Exercise aim:
Everything in the listing below needs to be returned word for word.

§

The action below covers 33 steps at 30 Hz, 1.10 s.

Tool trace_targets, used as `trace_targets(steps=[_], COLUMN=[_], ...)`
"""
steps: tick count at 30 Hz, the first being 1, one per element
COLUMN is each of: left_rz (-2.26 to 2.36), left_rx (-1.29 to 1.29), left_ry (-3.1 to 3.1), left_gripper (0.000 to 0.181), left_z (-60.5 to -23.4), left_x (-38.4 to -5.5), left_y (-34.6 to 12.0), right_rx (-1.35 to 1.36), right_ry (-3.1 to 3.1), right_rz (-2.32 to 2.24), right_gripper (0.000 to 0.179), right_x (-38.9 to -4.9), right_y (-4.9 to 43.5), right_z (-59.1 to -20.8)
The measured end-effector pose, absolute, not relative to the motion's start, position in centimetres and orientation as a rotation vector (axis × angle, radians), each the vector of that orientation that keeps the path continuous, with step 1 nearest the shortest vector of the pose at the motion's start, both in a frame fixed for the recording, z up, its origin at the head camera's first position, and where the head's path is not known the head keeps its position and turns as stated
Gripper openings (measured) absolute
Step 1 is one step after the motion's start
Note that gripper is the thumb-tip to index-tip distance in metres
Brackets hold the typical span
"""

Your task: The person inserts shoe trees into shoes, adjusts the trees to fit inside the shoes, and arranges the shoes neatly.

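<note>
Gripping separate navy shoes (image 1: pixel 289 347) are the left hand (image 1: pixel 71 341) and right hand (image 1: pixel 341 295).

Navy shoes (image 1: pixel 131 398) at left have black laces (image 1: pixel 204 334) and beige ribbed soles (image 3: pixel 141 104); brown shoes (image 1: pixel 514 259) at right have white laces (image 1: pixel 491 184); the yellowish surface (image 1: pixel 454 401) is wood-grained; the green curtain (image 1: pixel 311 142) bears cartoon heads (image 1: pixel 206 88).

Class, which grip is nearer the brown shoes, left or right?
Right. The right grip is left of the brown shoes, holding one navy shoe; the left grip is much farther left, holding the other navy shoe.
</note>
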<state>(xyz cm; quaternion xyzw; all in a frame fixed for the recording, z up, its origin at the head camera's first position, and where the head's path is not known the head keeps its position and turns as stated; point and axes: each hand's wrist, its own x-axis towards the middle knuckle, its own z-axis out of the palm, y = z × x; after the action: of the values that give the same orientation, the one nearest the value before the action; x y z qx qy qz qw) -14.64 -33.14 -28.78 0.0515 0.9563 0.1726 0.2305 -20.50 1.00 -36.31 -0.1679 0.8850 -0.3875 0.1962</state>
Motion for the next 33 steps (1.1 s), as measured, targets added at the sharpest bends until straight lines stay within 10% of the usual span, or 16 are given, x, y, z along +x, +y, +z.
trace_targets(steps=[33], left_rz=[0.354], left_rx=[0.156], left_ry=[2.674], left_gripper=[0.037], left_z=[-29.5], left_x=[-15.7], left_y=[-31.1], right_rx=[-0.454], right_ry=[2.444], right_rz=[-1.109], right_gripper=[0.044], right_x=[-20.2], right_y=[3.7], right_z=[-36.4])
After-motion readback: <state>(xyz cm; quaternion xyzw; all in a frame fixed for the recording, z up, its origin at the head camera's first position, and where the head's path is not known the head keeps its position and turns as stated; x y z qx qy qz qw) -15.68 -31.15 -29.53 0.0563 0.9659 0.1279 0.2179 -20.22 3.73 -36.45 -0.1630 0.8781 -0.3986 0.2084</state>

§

Response to this task:
The action below covers 33 steps at 30 Hz, 1.10 s.

Tool trace_targets, used as `trace_targets(steps=[_], COLUMN=[_], ...)`
"""
steps: tick count at 30 Hz, the first being 1, one per element
COLUMN is each of: left_rz (-2.26 to 2.36), left_rx (-1.29 to 1.29), left_ry (-3.1 to 3.1), left_gripper (0.000 to 0.181), left_z (-60.5 to -23.4), left_x (-38.4 to -5.5), left_y (-34.6 to 12.0), right_rx (-1.35 to 1.36), right_ry (-3.1 to 3.1), right_rz (-2.32 to 2.24), right_gripper (0.000 to 0.179), right_x (-38.9 to -4.9), right_y (-4.9 to 43.5), right_z (-59.1 to -20.8)
The measured end-effector pose, absolute, not relative to the motion's start, position in centimetres and orientation as a rotation vector (axis × angle, radians), each the vector of that orientation that keeps the path continuous, with step 1 nearest the shortest vector of the pose at the motion's start, both in a frame fixed for the recording, z up, its origin at the head camera's first position, and where the head's path is not known the head keeps its position and turns as stated
Gripper openings (measured) absolute
Step 1 is one step after the motion's start
Note that gripper is the thumb-tip to index-tip distance in metres
Brackets hold the typical span
"""

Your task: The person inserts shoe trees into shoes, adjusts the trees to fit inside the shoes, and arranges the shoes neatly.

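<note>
Gripping separate navy shoes (image 1: pixel 289 347) are the left hand (image 1: pixel 71 341) and right hand (image 1: pixel 341 295).

Navy shoes (image 1: pixel 131 398) at left have black laces (image 1: pixel 204 334) and beige ribbed soles (image 3: pixel 141 104); brown shoes (image 1: pixel 514 259) at right have white laces (image 1: pixel 491 184); the yellowish surface (image 1: pixel 454 401) is wood-grained; the green curtain (image 1: pixel 311 142) bears cartoon heads (image 1: pixel 206 88).

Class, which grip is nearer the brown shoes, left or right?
Right. The right grip is left of the brown shoes, holding one navy shoe; the left grip is much farther left, holding the other navy shoe.
</note>
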<state>(xyz cm; quaternion xyzw; all in a frame fixed for the recording, z up, its origin at the head camera's first position, and where the head's path is not known the head keeps its position and turns as stated; point and axes: each hand's wrist, its own x-axis towards the middle knuckle, its own z-axis out of the palm, y = z × x; after the action: of the values that give the same orientation, the one nearest the value before the action; x y z qx qy qz qw) -14.64 -33.14 -28.78 0.0515 0.9563 0.1726 0.2305 -20.50 1.00 -36.31 -0.1679 0.8850 -0.3875 0.1962</state>
Motion for the next 33 steps (1.1 s), as measured, targets added at the sharpest bends until straight lines stay within 10% of the usual span, or 16 are given, x, y, z along +x, +y, +z.
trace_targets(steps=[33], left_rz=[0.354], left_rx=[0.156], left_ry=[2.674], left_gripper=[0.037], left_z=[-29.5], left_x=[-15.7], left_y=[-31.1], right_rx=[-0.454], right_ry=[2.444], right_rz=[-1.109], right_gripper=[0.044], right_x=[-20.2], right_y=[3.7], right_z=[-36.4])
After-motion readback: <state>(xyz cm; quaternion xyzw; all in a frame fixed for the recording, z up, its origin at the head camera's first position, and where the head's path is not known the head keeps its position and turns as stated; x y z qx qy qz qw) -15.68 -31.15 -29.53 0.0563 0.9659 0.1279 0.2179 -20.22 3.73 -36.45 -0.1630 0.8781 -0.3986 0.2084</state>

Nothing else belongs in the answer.